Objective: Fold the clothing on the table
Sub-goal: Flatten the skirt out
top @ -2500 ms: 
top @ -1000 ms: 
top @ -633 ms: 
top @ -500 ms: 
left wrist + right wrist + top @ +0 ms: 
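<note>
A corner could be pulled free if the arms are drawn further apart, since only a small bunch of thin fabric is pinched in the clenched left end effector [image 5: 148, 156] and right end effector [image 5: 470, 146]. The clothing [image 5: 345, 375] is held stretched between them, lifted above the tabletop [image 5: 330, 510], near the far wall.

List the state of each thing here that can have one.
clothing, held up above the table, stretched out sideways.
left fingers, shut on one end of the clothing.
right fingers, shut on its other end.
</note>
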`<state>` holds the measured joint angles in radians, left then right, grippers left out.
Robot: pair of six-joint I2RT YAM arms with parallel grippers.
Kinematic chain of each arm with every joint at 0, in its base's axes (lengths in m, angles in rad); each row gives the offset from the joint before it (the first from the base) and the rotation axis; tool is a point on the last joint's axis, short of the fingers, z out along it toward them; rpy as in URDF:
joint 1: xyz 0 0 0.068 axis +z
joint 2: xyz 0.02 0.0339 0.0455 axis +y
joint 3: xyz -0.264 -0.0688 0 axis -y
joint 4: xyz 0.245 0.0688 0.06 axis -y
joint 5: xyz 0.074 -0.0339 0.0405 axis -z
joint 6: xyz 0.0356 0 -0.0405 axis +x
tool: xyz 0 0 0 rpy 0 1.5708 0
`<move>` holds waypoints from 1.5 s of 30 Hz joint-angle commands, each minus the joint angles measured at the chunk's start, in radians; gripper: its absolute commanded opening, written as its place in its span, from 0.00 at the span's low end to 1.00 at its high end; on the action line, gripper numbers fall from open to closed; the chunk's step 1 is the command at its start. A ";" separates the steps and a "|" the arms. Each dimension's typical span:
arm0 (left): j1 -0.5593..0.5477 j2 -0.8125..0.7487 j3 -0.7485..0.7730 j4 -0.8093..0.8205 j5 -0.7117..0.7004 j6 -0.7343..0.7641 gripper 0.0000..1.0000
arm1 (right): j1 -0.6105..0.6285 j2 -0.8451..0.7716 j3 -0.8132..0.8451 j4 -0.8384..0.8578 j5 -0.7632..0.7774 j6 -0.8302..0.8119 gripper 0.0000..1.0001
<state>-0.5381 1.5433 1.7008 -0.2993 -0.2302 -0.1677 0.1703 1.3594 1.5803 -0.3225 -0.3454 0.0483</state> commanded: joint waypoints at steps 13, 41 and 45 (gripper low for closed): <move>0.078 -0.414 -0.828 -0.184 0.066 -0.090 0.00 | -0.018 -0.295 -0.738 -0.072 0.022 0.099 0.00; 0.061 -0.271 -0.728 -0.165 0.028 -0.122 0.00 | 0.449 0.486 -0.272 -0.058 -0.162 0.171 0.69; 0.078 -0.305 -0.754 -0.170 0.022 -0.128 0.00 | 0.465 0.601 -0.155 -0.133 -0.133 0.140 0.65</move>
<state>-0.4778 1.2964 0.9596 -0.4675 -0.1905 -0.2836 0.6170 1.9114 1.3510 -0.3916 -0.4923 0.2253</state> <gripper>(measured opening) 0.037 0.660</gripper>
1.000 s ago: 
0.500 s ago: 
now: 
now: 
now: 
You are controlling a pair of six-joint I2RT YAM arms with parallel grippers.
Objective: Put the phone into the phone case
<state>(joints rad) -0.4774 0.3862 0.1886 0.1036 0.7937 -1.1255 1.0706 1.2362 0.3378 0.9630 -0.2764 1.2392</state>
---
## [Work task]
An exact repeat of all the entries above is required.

## [Finished task]
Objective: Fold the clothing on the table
Sub-goal: Flatten the skirt out
top @ -2500 ms: 
top @ -1000 ms: 
top @ -633 ms: 
top @ -500 ms: 
left wrist + right wrist + top @ +0 ms: 
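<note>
A corner could be pulled free if the arms are drawn further apart, since only a small bunch of thin fabric is pinched in the clenched left end effector [image 5: 148, 156] and right end effector [image 5: 470, 146]. The clothing [image 5: 345, 375] is held stretched between them, lifted above the tabletop [image 5: 330, 510], near the far wall.

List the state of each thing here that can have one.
clothing, held up above the table, stretched out sideways.
left fingers, shut on one end of the clothing.
right fingers, shut on its other end.
</note>
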`<state>` holds the measured joint angles in radians, left then right, grippers left out.
Robot: pair of six-joint I2RT YAM arms with parallel grippers.
Kinematic chain of each arm with every joint at 0, in its base's axes (lengths in m, angles in rad); each row gives the offset from the joint before it (the first from the base) and the rotation axis; tool is a point on the last joint's axis, short of the fingers, z out along it toward them; rpy as in URDF:
joint 1: xyz 0 0 0.068 axis +z
joint 2: xyz 0.02 0.0339 0.0455 axis +y
joint 3: xyz -0.264 -0.0688 0 axis -y
joint 4: xyz 0.245 0.0688 0.06 axis -y
joint 5: xyz 0.074 -0.0339 0.0405 axis -z
joint 6: xyz 0.0356 0 -0.0405 axis +x
tool: xyz 0 0 0 rpy 0 1.5708 0
`<move>` holds waypoints from 1.5 s of 30 Hz joint-angle commands, each minus the joint angles measured at the chunk's start, in radians; gripper: its absolute commanded opening, written as its place in its span, from 0.00 at the span's low end to 1.00 at its high end; on the action line, gripper numbers fall from open to closed; the chunk's step 1 is the command at its start. A ";" separates the steps and a "|" the arms. Each dimension's typical span:
arm0 (left): j1 -0.5593..0.5477 j2 -0.8125..0.7487 j3 -0.7485..0.7730 j4 -0.8093..0.8205 j5 -0.7117..0.7004 j6 -0.7343..0.7641 gripper 0.0000..1.0000
arm1 (right): j1 -0.6105..0.6285 j2 -0.8451..0.7716 j3 -0.8132..0.8451 j4 -0.8384..0.8578 j5 -0.7632..0.7774 j6 -0.8302..0.8119 gripper 0.0000..1.0001
<state>-0.5381 1.5433 1.7008 -0.2993 -0.2302 -0.1677 0.1703 1.3594 1.5803 -0.3225 -0.3454 0.0483</state> commanded: joint waypoints at steps 13, 41 and 45 (gripper low for closed): <move>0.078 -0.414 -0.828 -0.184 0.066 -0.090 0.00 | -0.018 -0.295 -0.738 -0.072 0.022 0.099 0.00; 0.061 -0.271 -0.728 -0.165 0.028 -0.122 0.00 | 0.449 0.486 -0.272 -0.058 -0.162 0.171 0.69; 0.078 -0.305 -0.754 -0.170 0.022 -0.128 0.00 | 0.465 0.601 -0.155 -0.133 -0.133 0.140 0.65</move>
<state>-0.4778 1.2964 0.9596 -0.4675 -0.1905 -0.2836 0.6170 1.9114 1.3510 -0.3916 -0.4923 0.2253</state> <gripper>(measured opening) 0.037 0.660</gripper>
1.000 s ago: 
0.500 s ago: 
now: 
now: 
now: 
You are controlling a pair of six-joint I2RT YAM arms with parallel grippers.
Objective: Put the phone into the phone case
<state>(joints rad) -0.4774 0.3862 0.1886 0.1036 0.7937 -1.1255 1.0706 1.2362 0.3378 0.9630 -0.2764 1.2392</state>

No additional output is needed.